**Task brief:** From the first line to the last, restate the material word for word, omitting pictures.

____

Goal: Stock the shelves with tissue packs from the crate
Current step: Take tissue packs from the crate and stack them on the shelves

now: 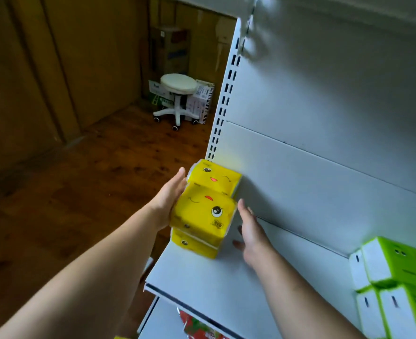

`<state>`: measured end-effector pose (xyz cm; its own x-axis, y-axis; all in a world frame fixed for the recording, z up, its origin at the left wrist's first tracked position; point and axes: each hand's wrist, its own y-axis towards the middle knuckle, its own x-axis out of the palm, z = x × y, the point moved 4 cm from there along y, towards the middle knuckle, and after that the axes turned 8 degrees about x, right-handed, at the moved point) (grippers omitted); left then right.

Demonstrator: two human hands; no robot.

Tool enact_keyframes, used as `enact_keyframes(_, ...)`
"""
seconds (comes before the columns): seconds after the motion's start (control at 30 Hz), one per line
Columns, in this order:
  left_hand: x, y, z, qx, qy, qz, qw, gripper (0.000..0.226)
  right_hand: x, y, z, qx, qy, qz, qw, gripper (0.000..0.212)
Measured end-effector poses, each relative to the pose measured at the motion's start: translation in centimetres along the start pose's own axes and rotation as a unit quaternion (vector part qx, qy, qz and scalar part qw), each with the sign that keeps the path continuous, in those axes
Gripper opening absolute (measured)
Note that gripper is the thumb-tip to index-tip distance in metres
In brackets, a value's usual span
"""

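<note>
Three yellow packs (205,211) printed with cartoon faces sit stacked at the left end of a white shelf (216,285), the rear one against the slotted upright (223,99). A person's left hand (169,196), fingers extended, presses flat against the stack's left side; the right hand (252,234) is spread open just right of the stack, fingertips near it. Green packs (395,285) stand at the shelf's right end. A white stool (177,96) sits on the floor beyond the upright.
</note>
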<state>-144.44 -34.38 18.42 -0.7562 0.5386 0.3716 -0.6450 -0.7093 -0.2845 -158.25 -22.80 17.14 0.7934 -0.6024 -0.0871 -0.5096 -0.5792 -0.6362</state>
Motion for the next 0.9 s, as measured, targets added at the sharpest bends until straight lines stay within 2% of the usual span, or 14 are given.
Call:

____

**Response:**
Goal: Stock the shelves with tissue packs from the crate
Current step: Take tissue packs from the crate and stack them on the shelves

now: 

`<state>`: measured end-effector pose (xyz cm; its own x-axis, y-axis; all in a world frame fixed for the recording, z up, its origin at the left wrist's first tracked position; point and axes: each hand's wrist, its own y-axis towards the middle knuckle, its own x-axis out of the palm, z = x × y, the point moved 4 cm from there along y, towards the middle knuckle, and after that the axes turned 8 degrees about x, right-handed, at the moved point) (grippers omitted); left then right.

Demonstrator: two human hands; no robot.

Tool enact_keyframes, used as `enact_keyframes(_, ...)`
"""
seconds (comes before the columns): seconds after the motion's start (control at 30 Hz), one per line
Columns, in this order:
  left_hand: x, y, z, qx, qy, qz, qw, gripper (0.000..0.226)
  right_hand: x, y, z, qx, qy, qz, qw, gripper (0.000..0.212)
Measured end-effector poses, each relative to the pose measured at the motion's start: translation in centimetres along the start pose's own axes and rotation as a unit quaternion (vector part qx, qy, qz and scalar part qw), each with the sign that keeps the path continuous, in those axes
Gripper opening absolute (measured)
Note that gripper is the thumb-tip to index-tip distance in metres
In brackets, a value's usual span
"""

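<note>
Three yellow packs (205,211) printed with cartoon faces sit stacked at the left end of a white shelf (216,285), the rear one against the slotted upright (223,99). A person's left hand (169,196), fingers extended, presses flat against the stack's left side; the right hand (252,234) is spread open just right of the stack, fingertips near it. Green packs (395,285) stand at the shelf's right end. A white stool (177,96) sits on the floor beyond the upright.
</note>
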<state>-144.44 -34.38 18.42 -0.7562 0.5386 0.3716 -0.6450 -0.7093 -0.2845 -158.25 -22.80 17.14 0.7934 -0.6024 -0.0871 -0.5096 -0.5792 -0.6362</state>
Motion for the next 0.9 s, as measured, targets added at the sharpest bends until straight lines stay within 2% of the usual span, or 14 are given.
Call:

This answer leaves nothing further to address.